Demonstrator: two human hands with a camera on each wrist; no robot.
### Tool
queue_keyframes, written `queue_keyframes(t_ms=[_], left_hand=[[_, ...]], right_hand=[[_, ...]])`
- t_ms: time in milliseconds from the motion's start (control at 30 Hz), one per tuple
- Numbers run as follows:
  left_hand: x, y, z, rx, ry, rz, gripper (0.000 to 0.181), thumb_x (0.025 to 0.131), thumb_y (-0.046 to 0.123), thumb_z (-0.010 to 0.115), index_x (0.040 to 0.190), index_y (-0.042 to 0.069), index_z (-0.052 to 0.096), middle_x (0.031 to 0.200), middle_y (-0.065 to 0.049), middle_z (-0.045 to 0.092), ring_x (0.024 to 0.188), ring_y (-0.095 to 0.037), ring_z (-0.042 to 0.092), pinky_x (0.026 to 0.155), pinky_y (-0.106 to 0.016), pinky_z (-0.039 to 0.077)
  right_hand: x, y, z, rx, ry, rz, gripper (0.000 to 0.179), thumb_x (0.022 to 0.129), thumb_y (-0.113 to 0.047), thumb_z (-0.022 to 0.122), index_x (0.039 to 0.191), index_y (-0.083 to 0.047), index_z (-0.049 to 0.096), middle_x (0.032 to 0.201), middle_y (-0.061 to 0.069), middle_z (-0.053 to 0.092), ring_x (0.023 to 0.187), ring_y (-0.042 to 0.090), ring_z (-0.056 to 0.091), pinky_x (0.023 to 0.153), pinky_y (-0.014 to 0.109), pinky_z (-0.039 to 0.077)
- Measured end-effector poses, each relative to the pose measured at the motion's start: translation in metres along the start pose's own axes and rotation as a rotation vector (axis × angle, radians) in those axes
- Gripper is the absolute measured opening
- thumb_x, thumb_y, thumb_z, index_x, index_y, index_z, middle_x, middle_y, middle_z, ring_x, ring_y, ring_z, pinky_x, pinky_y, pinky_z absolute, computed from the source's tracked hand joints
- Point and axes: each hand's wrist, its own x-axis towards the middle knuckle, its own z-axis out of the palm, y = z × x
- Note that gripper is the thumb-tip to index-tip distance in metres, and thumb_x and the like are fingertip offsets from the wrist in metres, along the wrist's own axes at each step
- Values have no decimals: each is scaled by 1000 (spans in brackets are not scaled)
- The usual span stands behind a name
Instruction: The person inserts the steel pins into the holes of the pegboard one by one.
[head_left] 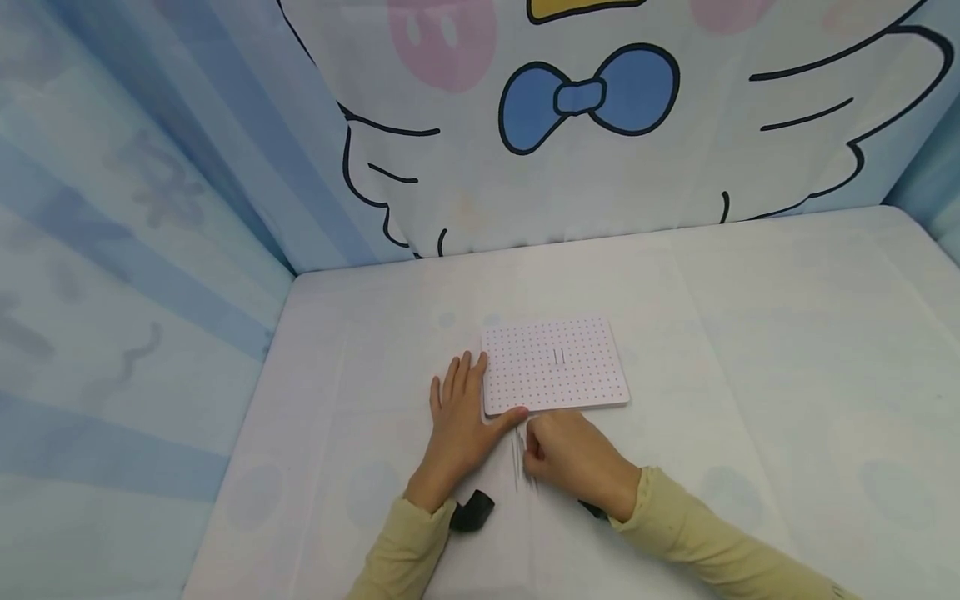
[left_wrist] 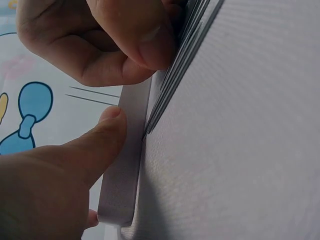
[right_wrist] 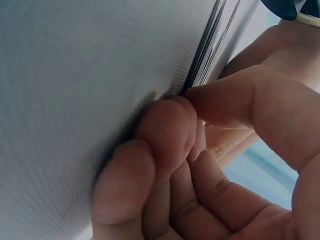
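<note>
A white pegboard with a grid of small holes lies on the table. Two thin metal rods stand upright in it, right of its middle. My left hand rests at the board's left front corner, fingers stretched along the left side and thumb against the front edge. Just in front of the board lies a bunch of loose thin metal rods. My right hand is curled low over this bunch, its thumb and fingertips pinching at the rods. How many it grips is hidden.
A pale cloth covers the table. A patterned curtain hangs along the back edge, and another drape hangs on the left. A black wrist strap piece sits beside the left sleeve.
</note>
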Motion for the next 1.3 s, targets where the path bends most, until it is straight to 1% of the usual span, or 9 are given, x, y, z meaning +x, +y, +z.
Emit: queue_keyframes(t_ms=[333,467,633,767,833,933,1033,1167,1300], left_hand=[[0,0,1,-10,17,22,100,84,59,70,157,8,26,164,-18,18,152,-36,10,119,-61,-1],[0,0,1,-2,11,7,101,83,61,69,158,9,25,165,-16,17,153,-34,8,120,-59,-2],[1,0,1,0,9,-2,101,83,62,68,158,9,24,165,-16,16,153,-34,8,120,-58,-3],[1,0,1,2,4,-1,101,84,62,68,158,9,24,165,-15,16,153,-34,8,120,-58,-3],[1,0,1,5,4,1,101,84,62,68,158,9,24,165,-16,17,153,-34,8,120,-58,-3],[2,-1,1,8,5,0,101,84,62,68,158,9,24,165,-16,16,153,-34,8,120,-58,-3],[2,-1,1,6,9,5,102,83,62,69,158,9,24,165,-16,17,153,-34,8,120,-59,-3],[1,0,0,1,18,19,102,83,60,70,157,8,25,164,-17,18,153,-36,9,119,-60,-1],[1,-1,1,-2,21,25,101,83,58,71,157,7,25,164,-18,18,152,-37,10,119,-61,-1]], right_hand=[[-1,-2,-1,-45,13,42,27,71,4,68,56,-13,53,50,-10,46,47,2,39,44,19,34],[-1,-5,1,-150,23,40,26,72,4,69,58,-10,52,54,-4,49,51,9,42,47,26,38],[-2,-9,2,-295,35,25,16,74,4,69,64,-2,58,63,6,57,54,20,50,50,38,46],[-4,-9,2,-393,45,-26,8,74,2,71,70,3,63,66,9,60,57,24,56,51,40,48],[-5,-8,3,-437,55,-56,9,73,0,73,73,4,65,66,10,60,57,24,57,51,39,49],[-5,-6,3,-474,57,-73,11,73,-3,74,76,4,66,67,10,61,59,24,59,51,38,50],[-3,-6,1,-455,35,-61,12,75,-4,72,81,5,67,69,10,62,61,24,61,52,38,50],[-1,-5,-4,-354,4,-48,12,77,-2,68,86,6,66,69,8,60,59,19,56,52,34,48],[-1,-3,-7,-235,17,-89,8,76,2,67,79,-1,61,62,0,52,54,10,44,49,26,39]])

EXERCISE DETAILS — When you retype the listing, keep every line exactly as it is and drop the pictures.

RESPONSE BOX —
Demonstrator: two human hands with a camera on each wrist; no robot.
### Tool
queue_keyframes, written `queue_keyframes(t_ms=[_], left_hand=[[_, ...]], right_hand=[[_, ...]])`
- t_ms: time in milliseconds from the motion's start (control at 30 Hz), one per tuple
- Numbers run as follows:
  left_hand: x, y, z, rx, ry, rz, gripper (0.000 to 0.181), thumb_x (0.025 to 0.131), thumb_y (-0.046 to 0.123), thumb_z (-0.010 to 0.115), index_x (0.040 to 0.190), index_y (-0.042 to 0.069), index_z (-0.052 to 0.096), middle_x (0.031 to 0.200), middle_y (-0.065 to 0.049), middle_z (-0.045 to 0.092), ring_x (0.024 to 0.188), ring_y (-0.095 to 0.037), ring_z (-0.042 to 0.092), pinky_x (0.026 to 0.155), pinky_y (-0.106 to 0.016), pinky_z (-0.039 to 0.077)
  right_hand: x, y, z, rx, ry, rz, gripper (0.000 to 0.179), thumb_x (0.022 to 0.129), thumb_y (-0.113 to 0.047), thumb_z (-0.022 to 0.122), index_x (0.039 to 0.191), index_y (-0.083 to 0.047), index_z (-0.049 to 0.096), middle_x (0.032 to 0.201), middle_y (-0.061 to 0.069), middle_z (-0.053 to 0.092), ring_x (0.023 to 0.187), ring_y (-0.042 to 0.090), ring_z (-0.056 to 0.091), pinky_x (0.023 to 0.153), pinky_y (-0.014 to 0.109), pinky_z (-0.039 to 0.077)
- Measured end-effector poses, each relative to the pose measured at the motion's start: translation in metres along the start pose's own axes and rotation as a rotation vector (axis × angle, radians) in those axes
- Gripper is the absolute measured opening
- thumb_x, thumb_y, thumb_z, index_x, index_y, index_z, middle_x, middle_y, middle_z, ring_x, ring_y, ring_z, pinky_x, pinky_y, pinky_z absolute, computed from the source's tracked hand joints
- Point and axes: each hand's wrist, its own x-axis towards the middle knuckle, its own z-axis out of the palm, y = z × x
- Note that gripper is the thumb-tip to index-tip distance in metres, and thumb_x and the like are fingertip offsets from the wrist in metres, along the wrist's own axes at each step
- Values have no decimals: each is scaled by 1000 (spans in brackets are not scaled)
- The usual span stands behind a name
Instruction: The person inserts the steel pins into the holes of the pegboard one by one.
[head_left] 
[left_wrist] 
[right_wrist] 
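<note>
A white pegboard with a grid of small holes lies on the table. Two thin metal rods stand upright in it, right of its middle. My left hand rests at the board's left front corner, fingers stretched along the left side and thumb against the front edge. Just in front of the board lies a bunch of loose thin metal rods. My right hand is curled low over this bunch, its thumb and fingertips pinching at the rods. How many it grips is hidden.
A pale cloth covers the table. A patterned curtain hangs along the back edge, and another drape hangs on the left. A black wrist strap piece sits beside the left sleeve.
</note>
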Motion for the next 1.3 s, targets where the path bends most, until it is straight to 1% of the usual span, or 9 are given, x, y, z meaning +x, +y, +z.
Emit: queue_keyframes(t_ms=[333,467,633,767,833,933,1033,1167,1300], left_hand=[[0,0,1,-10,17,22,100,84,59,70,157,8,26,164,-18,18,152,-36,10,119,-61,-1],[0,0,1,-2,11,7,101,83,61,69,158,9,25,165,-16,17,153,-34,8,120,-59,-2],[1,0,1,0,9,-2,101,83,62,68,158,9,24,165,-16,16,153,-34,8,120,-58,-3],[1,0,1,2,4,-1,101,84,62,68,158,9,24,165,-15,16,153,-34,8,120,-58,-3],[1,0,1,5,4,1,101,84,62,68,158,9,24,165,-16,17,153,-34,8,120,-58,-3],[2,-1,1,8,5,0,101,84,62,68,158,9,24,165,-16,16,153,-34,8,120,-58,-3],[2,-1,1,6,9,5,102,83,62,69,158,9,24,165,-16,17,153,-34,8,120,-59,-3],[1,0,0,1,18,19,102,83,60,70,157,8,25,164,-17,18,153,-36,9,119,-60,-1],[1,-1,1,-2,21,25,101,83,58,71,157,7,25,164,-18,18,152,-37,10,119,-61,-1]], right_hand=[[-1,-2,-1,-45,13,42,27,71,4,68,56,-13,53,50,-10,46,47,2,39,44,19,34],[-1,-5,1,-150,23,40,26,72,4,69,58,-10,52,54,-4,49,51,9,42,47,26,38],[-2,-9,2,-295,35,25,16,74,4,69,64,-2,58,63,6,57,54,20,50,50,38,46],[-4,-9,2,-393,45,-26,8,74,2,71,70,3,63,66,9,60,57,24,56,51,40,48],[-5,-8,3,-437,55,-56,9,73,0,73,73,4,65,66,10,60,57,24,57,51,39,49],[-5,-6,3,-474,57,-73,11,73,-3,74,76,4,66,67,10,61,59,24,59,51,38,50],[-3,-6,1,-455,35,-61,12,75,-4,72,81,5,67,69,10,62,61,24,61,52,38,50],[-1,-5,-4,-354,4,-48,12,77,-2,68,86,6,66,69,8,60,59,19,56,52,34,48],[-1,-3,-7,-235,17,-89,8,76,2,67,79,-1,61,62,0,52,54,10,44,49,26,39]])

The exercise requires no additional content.